Quelques heures plus tard, Paul m’a dit que la mère de Tom, Mary Elise Henehan, se rendrait à New York le lendemain. Je me souviens avoir attendu l’arrivée de Mary Elise Henehan avec anxiété. Je ne l’avais jamais rencontrée auparavant. Je me suis demandé ce que je pourrais dire à la mère de Tom, qui pourrait en quelque sorte l’aider dans un moment aussi tragique ? Mais quand elle est arrivée à notre bureau, et avant que je sois parvenu à lui dire quoi que ce soit, elle m’a embrassé. Moi qui me demandais comment réconforter la mère de Tom, j’étais au contraire réconforté par elle.
Aucun d’entre nous qui a vécu les événements d’octobre 1977 ne peut oublier la force et le soutien que Mary Elise Henehan nous a apportés au cours de la plus terrible semaine de sa vie. J’ai alors réalisé que les qualités extraordinaires de Tom Henehan étaient dues en grande partie au fait qu’il était le fils d’un être humain extraordinaire. Nous sommes tous très fiers que cette personne extraordinaire, Mary Elise Henehan, ainsi que les sœurs de Tom soient avec nous aujourd’hui à l’occasion de cette commémoration.
Le 22 octobre 1977, au mémorial tenu quelques jours seulement après le meurtre de Tom Henehan, nous avions promis de ne jamais l’oublier. Aujourd’hui, 20 ans plus tard, nous honorons cet engagement. Le fait même que beaucoup de ceux qui étaient présents à la première réunion commémorative soient encore là aujourd’hui – parcourant pour certains des milliers de kilomètres – est une expression poignante de l’impact durable de la personnalité de Tom sur ceux qui l’ont connu, respecté et même aimé. Même 20 ans après, tant de facettes de sa personnalité restent vivantes dans notre souvenir de Tom : son intelligence, sa détermination, son courage physique, sa compassion, son énergie, son sens de l’humour et son enthousiasme pour la vie.
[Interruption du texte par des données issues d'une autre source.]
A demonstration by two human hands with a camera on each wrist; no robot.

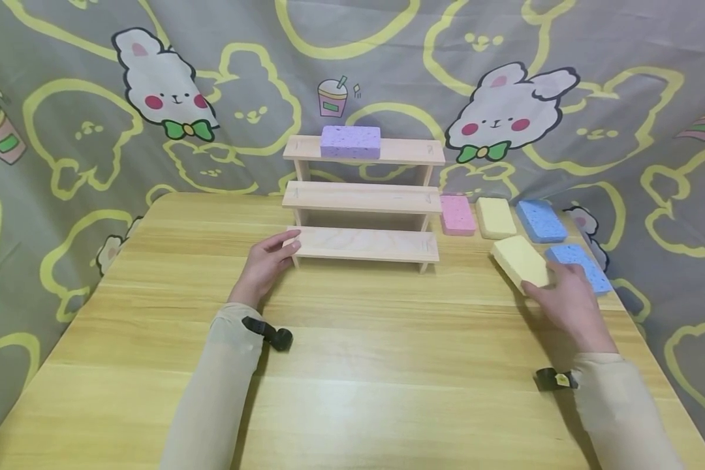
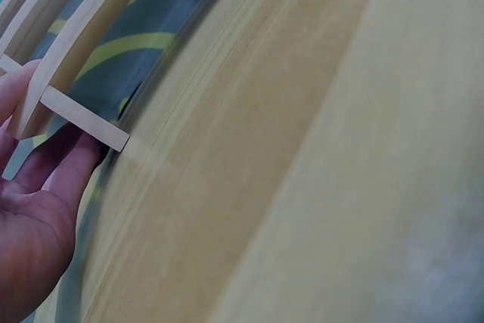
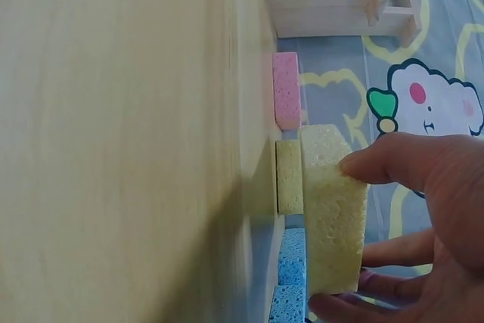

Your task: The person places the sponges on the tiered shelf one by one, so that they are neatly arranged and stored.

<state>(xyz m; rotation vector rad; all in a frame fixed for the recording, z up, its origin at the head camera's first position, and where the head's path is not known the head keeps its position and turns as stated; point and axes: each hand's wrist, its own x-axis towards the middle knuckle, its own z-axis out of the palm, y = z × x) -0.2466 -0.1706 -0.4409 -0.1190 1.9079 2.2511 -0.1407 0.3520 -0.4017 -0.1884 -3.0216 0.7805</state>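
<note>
My right hand [image 1: 570, 300] pinches a yellow sponge [image 1: 519, 261] between thumb and fingers. In the right wrist view the held sponge [image 3: 333, 213] appears tilted up, apart from the wooden table. My left hand [image 1: 264, 264] grips the left end of the lowest step of a three-tier wooden shelf [image 1: 361, 243]. The left wrist view has the thumb on one face of the step's board [image 2: 72, 28] and the fingers behind it, close to a leg [image 2: 87, 119]. On the top tier lies a purple sponge [image 1: 350, 141].
Right of the shelf lie a pink sponge [image 1: 458, 215], another yellow sponge [image 1: 496, 218] and a blue sponge [image 1: 542, 220]. A second blue sponge [image 1: 584, 267] lies nearer, partly behind my right hand. A patterned grey curtain [image 1: 241, 78] hangs behind the wooden table [image 1: 341, 378].
</note>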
Et pourtant, le but de cette rencontre n’est pas seulement de rappeler le passé et de rendre hommage à la mémoire d’un camarade tombé au combat. Nous sommes également, alors que nous honorons Tom le jour anniversaire de sa mort,en train de réaffirmer notre engagement durable envers les idéaux et les principes pour lesquels il a vécu. En effet, le pouvoir et la pertinence de ces idéaux se traduisent par la présence à cette réunion de représentants d’une jeune génération dont certains n’étaient que des enfants au moment de la mort de Tom, ou n’étaient pas encore nés.
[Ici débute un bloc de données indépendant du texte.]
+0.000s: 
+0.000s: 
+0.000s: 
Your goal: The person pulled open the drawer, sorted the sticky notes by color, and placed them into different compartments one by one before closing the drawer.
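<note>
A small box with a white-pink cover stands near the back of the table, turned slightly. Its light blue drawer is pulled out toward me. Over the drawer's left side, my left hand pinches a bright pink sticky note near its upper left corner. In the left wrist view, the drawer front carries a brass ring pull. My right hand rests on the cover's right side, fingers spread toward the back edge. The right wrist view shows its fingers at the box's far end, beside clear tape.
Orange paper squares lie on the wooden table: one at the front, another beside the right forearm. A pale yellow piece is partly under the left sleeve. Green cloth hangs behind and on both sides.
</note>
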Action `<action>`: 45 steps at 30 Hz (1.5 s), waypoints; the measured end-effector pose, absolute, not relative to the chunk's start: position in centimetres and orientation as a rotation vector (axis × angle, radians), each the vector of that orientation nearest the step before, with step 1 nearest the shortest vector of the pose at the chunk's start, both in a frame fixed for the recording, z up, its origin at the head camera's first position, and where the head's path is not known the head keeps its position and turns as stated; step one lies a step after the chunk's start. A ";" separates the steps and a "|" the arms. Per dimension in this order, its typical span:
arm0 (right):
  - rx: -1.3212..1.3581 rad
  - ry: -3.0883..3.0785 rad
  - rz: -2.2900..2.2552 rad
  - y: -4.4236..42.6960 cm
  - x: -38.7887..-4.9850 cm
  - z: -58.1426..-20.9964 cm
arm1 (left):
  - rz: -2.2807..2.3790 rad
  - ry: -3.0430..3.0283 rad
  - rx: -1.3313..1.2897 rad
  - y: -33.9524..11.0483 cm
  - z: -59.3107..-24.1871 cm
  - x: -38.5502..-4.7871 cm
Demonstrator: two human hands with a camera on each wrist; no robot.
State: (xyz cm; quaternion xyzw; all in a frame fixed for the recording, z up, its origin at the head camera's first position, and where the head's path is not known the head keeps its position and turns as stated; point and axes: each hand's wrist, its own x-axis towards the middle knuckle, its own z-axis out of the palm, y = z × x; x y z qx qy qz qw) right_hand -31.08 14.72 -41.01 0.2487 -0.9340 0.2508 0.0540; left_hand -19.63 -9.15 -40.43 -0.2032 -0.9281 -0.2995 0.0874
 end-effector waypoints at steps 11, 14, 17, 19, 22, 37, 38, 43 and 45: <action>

Tom Henehan n’avait que 26 ans lorsqu’il a été assassiné à New York. Lorsque nous, qui étions ses contemporains, regardons des photographies de Tom, ayant nous-mêmes 20 ans de plus, nous pouvons apprécier aujourd’hui plus profondément qu’en 1977, son très jeune âge au moment de sa mort. Aujourd’hui, nous avons une meilleure idée de ce qu’il aurait pu et aurait accompli s’il n’avait pas été assassiné. À ce jour, nous avons le sentiment d’une perte durable, mais pas celui d’un gaspillage ou de l’inutilité. Les 26 années de la vie de Tom furent bien trop courtes, mais elles n’ont pas manqué de finalité ni de sens durable.
Si Tom n’était pas mort en octobre 1977, s’il avait eu le privilège de vivre encore 20 ans et s’il était encore avec nous aujourd’hui, il aurait sans aucun doute connu et accompli plus de choses que ce qui lui fut possible en l’espace de 26 ans. Mais le cours essentiel de sa vie aurait suivi la même trajectoire que celle qu’elle a prise quand il a pris la résolution, au printemps 1973, à la veille d’obtenir son diplôme à l’Université de Columbia, de rejoindre la Workers League et de consacrer sa vie à la cause de la classe ouvrière et de la lutte pour le socialisme international.
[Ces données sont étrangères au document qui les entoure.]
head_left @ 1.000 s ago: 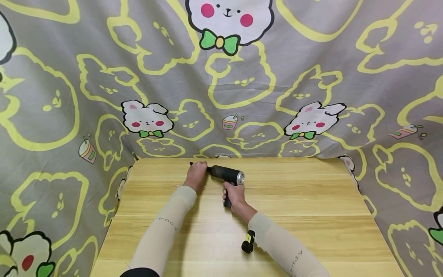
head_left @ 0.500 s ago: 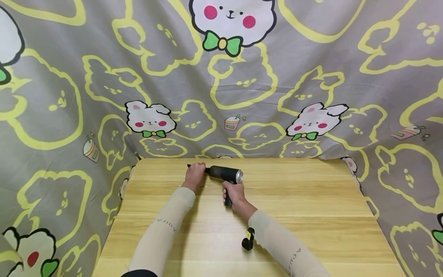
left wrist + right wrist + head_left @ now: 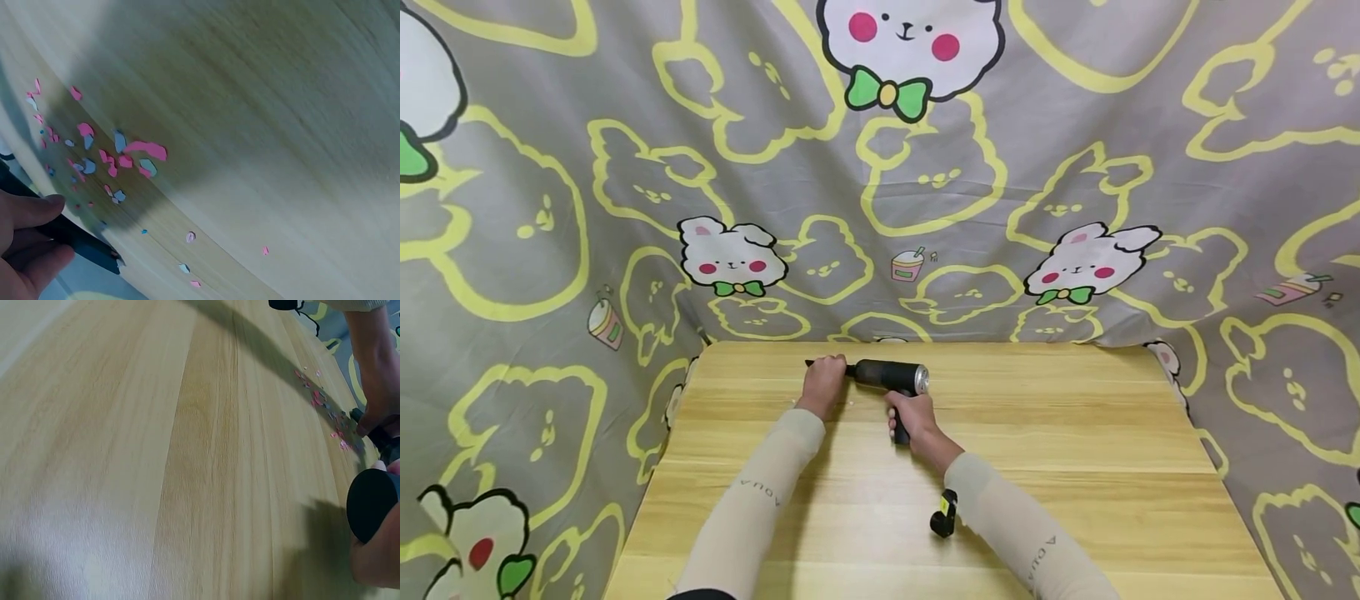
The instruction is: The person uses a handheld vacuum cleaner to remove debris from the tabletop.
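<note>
My right hand grips the handle of a black handheld vacuum cleaner near the table's far edge. Its silver-rimmed rear end faces right. Around the front tube, my left hand curls, with the dark tip poking out to the left. In the left wrist view, thumb and fingers hold the slim nozzle, its end close to the tabletop. Pink and blue paper scraps lie scattered beside it. In the right wrist view the same scraps show past the vacuum; most are hidden or too small in the head view.
The wooden table carries all of this. Gray patterned cloth hangs right behind its far edge and along both sides. A small black device sits at my right sleeve.
Both hands have shifted slightly left over the table with the vacuum cleaner, and it sits a little more level in the head view. The hold stays the same.
</note>
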`<action>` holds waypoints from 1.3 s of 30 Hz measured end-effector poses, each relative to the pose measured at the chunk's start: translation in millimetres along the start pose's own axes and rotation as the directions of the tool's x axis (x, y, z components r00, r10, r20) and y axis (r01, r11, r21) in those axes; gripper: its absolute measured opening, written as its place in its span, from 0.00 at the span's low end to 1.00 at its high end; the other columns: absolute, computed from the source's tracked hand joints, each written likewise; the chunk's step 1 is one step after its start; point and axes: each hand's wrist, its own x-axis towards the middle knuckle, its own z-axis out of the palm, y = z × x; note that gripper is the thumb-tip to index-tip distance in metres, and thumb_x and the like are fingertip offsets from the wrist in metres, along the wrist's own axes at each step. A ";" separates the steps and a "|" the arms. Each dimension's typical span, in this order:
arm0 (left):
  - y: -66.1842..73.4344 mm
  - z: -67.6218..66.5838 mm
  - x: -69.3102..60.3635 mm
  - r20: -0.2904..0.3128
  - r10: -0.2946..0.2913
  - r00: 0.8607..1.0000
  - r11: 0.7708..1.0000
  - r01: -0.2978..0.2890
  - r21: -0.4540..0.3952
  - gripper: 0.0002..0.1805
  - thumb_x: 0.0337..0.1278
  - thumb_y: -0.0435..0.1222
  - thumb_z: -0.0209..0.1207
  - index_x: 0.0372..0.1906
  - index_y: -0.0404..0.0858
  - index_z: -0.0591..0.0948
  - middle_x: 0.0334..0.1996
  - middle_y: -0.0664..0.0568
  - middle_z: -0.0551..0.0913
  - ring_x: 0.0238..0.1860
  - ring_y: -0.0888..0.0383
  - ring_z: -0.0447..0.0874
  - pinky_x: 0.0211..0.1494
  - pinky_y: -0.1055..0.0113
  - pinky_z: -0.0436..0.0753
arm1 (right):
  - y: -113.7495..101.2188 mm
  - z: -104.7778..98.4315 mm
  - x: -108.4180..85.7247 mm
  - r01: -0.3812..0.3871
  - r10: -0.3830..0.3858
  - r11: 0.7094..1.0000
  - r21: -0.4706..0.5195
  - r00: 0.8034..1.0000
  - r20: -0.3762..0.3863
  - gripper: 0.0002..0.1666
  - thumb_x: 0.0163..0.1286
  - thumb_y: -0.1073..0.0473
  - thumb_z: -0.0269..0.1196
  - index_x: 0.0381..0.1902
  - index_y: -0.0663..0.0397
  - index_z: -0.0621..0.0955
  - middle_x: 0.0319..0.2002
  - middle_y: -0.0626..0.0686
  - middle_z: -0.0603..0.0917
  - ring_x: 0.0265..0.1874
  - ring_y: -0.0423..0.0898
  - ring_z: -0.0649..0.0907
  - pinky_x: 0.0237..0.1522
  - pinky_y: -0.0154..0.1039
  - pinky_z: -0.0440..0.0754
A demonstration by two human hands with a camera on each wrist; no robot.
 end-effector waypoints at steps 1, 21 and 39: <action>0.9 -0.1 -0.5 -0.005 0.000 1.000 1.000 0.000 -0.001 0.05 0.60 0.20 0.65 0.36 0.30 0.86 0.28 0.39 0.89 0.28 0.45 0.91 0.26 0.59 0.91 | -0.4 -1.3 -0.4 -0.001 0.001 1.000 -0.007 1.000 0.001 0.15 0.66 0.58 0.64 0.44 0.59 0.73 0.17 0.46 0.76 0.11 0.38 0.72 0.12 0.33 0.76; 15.1 2.2 -6.2 -0.001 0.016 1.000 0.999 -0.015 0.030 0.04 0.58 0.21 0.67 0.36 0.29 0.86 0.27 0.39 0.89 0.26 0.46 0.90 0.25 0.60 0.90 | -7.1 -24.5 2.7 0.001 0.001 0.994 -0.110 1.000 0.015 0.12 0.65 0.56 0.65 0.34 0.59 0.76 0.16 0.46 0.77 0.12 0.39 0.73 0.15 0.34 0.79; 33.9 1.5 1.1 0.009 0.059 0.998 0.997 -0.060 0.048 0.05 0.61 0.21 0.65 0.33 0.31 0.87 0.26 0.42 0.89 0.26 0.48 0.91 0.26 0.63 0.91 | -23.9 -51.6 4.9 0.032 -0.026 0.985 -0.172 0.999 0.040 0.13 0.67 0.59 0.65 0.32 0.64 0.76 0.13 0.46 0.75 0.10 0.40 0.73 0.14 0.35 0.79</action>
Tom était, dans le sens le meilleur et le plus positif du terme, un idéaliste. Il croyait passionnément à la justice, à l’égalité et à la solidarité humaine. Mais il n’a pas rejoint la Workers League dans un accès irréfléchi d’exubérance juvénile. Tom avait mûri au milieu des convulsions sociales et politiques des années 60 et du début des années 70 ; il avait été politiquement radicalisé par la guerre du Vietnam, les luttes violentes dans les villes et l’incapacité évidente du réformisme libéral à trouver une solution viable aux problèmes de la pauvreté et de l’oppression aux États-Unis. Comme beaucoup d’autres de sa génération, il a été amené à tirer la conclusion que la cause des problèmes sociaux qui affligeaient la société américaine était le capitalisme.
Au moment où Tom a pris contact pour la première fois avec la Workers League, il avait déjà rencontré beaucoup des innombrables tendances politiques de gauche actives à l’époque – des fractions éclatées du SDS aux maoïstes de Travail progressiste en passant par les révisionnistes du SWP et la ligue spartakiste. Mais aucune de ces tendances – qui, au cours de la décennie précédente avaient trouvé des partisans parmi des milliers de jeunes étudiants – n’avait pu obtenir l’allégeance de Tom Henehan.
Qu’est-ce qui avait attiré Tom Henehan dans la Workers League ? Tout comme le caractère d’une personne s’exprime dans la philosophie qu’elle adopte, un individu révèle, dans le choix d’un parti, les forces, les idéaux, les principes et les objectifs qui le motivent au plus profond de son être intellectuel et moral. Mais la relation entre le parti et les individus qui le composent est complexe. Il est indéniable qu’un individu doit choisir le parti qu’il souhaite rejoindre. Mais dans un sens historique plus large, il est encore plus vrai de dire que les membres d’un parti – et en particulier un parti marxiste – sont eux-mêmes le produit d’une sélection historique.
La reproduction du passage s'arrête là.